The slowdown is however hugely important and needs to be understood. It not only means that our living standards have not risen for a decade and a half, but nor has public spending which explains a lot about the state of the NHS and much of the rest of our public services. If productivity growth had not ground to a virtual halt the Government would now have 25% more to spend on everything from health and education to prisons, and would not be under pressure to raise taxes to record levels.

Policy-makers have a poor understanding of what has gone wrong but they are not really to blame, since the international economics profession is in disarray over the problem which it calls the ‘productivity puzzle’.  Liz Truss and Kwazi Kwarteng reflect the views of right-wing economists in believing that we are over-taxed and that tax-cuts will restore growth in productivity. However there is not much evidence that high tax countries experience slower growth. Truss, with Conservative colleagues also described the British as the ‘worst idlers in the world’.  More generally, economists tend to blame austerity resulting low investment including low public investment in infrastructure, and also insufficient labour skills. The most popular remedies are improved education and skills and increased entrepreneurship. Those on the right blame over-regulation and in particular wish to dismantle the planning system set up under the 1948 Town and Country Planning Act.
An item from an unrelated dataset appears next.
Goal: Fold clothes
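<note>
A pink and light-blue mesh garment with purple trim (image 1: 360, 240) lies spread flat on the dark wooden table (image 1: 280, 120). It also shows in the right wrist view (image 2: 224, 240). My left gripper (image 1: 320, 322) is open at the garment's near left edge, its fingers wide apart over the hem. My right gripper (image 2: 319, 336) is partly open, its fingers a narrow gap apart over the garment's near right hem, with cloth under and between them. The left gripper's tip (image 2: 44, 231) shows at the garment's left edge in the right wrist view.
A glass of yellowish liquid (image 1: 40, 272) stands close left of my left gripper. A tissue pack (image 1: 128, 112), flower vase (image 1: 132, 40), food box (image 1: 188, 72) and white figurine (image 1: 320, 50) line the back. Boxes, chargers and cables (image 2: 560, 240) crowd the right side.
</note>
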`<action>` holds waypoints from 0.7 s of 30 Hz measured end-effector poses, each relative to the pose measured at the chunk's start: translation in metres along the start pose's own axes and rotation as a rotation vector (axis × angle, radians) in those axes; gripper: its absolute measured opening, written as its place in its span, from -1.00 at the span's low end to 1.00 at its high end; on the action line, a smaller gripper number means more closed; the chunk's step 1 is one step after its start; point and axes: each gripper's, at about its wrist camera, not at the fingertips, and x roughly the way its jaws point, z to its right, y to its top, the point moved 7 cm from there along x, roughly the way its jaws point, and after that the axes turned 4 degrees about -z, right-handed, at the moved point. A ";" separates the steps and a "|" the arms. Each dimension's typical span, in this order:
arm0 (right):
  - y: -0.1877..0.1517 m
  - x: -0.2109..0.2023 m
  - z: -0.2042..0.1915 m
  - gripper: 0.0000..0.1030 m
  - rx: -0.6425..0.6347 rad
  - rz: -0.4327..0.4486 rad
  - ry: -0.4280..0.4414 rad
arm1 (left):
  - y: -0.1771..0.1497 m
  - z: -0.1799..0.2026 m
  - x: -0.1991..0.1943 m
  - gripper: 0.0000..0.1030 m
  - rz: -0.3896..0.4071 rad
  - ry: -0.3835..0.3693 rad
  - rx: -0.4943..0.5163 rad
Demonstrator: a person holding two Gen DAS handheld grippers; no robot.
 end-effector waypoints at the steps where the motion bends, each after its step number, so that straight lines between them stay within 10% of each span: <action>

We have to be careful here to see which problem is being explained. In the British context there is a confusion between low productivity relative to major comparative economies, including the USA, and a slowdown in productivity. To repeat, the slowdown has occurred across most OECD economies although it is been more marked in the UK than in most other countries. At the Great Stagnation conference, Lord David Sainsbury, a former science minister, blamed deindustrialisation and the rise of China, leading to the UK falling a long way behind South Korea, Japan and Germany in developing a modern manufacturing sector. Sainsbury was however talking about a longer slowdown in productivity growth, dating back to 1990 and his focus on modern manufacturing fails to fit the facts of growth. Neither in Germany nor Japan have their economies grown faster than in the UK throughout the current century. Clearly, strengths in manufacturing do not guarantee rapid economic growth.  What was refreshing about the conference was that no-one blamed Brexit and this is wise since the showdown clearly predated even the Brexit referendum never-mind actually leaving the EU.

It is true that current UK productivity is lower than some major competitors but this is generally an old rather than new phenomenon. Sainsbury talked about a widening gap with the USA, but per capita GDP at purchasing price parity in the UK has been around 75% of the US level since World War II. The US pulled ahead during that war when its huge resources and economies of scale were fully utilised in such things as aircraft production while a war-bankrupted Britain struggled to modernise for decades.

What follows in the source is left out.